◆ **What the exercise asks**
The line with "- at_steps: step", the line with "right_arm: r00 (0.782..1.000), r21", and all lines between them in the material below: return these exactly, and no others.

BEGIN Exercise data

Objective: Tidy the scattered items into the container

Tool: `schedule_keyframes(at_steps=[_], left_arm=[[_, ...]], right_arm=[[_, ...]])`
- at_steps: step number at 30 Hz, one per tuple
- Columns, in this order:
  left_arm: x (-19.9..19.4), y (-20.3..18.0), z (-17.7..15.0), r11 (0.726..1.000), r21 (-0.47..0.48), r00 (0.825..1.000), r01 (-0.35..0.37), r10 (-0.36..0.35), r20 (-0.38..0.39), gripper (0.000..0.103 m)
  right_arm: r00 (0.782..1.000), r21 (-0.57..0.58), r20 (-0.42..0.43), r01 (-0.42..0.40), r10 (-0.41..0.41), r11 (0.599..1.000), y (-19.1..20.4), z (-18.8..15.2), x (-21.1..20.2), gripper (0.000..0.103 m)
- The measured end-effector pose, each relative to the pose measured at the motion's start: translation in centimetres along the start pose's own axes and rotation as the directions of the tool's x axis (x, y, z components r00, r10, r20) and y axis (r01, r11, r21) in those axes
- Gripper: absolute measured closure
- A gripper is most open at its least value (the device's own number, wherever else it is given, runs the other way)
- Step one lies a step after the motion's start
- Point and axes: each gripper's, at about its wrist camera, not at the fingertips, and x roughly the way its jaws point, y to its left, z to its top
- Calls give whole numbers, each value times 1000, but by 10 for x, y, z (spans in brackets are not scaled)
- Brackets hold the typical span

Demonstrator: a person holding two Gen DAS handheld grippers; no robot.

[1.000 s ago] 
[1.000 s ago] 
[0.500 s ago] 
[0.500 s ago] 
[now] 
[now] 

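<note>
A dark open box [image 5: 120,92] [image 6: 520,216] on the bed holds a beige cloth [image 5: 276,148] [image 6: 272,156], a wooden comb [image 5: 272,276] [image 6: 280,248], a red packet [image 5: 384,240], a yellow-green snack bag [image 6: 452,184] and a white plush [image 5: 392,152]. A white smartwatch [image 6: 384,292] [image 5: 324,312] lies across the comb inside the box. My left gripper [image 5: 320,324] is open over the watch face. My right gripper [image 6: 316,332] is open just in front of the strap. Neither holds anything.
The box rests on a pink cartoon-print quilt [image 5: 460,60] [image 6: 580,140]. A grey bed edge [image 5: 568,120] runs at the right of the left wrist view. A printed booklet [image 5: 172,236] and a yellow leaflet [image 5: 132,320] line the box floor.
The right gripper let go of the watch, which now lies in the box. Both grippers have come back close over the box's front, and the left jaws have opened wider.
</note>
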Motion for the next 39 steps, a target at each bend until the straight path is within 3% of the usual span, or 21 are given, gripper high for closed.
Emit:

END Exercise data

◆ **Answer space**
- at_steps: step number at 30 Hz, one per tuple
- Columns, in this order:
  left_arm: x (-19.9..19.4), y (-20.3..18.0), z (-17.7..15.0), r11 (0.726..1.000), r21 (-0.47..0.48), r00 (0.825..1.000), r01 (-0.35..0.37), r10 (-0.36..0.35), r20 (-0.38..0.39), gripper (0.000..0.103 m)
  right_arm: r00 (0.782..1.000), r21 (-0.57..0.58), r20 (-0.42..0.43), r01 (-0.42..0.40), r10 (-0.41..0.41), r11 (0.599..1.000), y (-19.1..20.4), z (-18.8..15.2), x (-21.1..20.2), gripper (0.000..0.103 m)

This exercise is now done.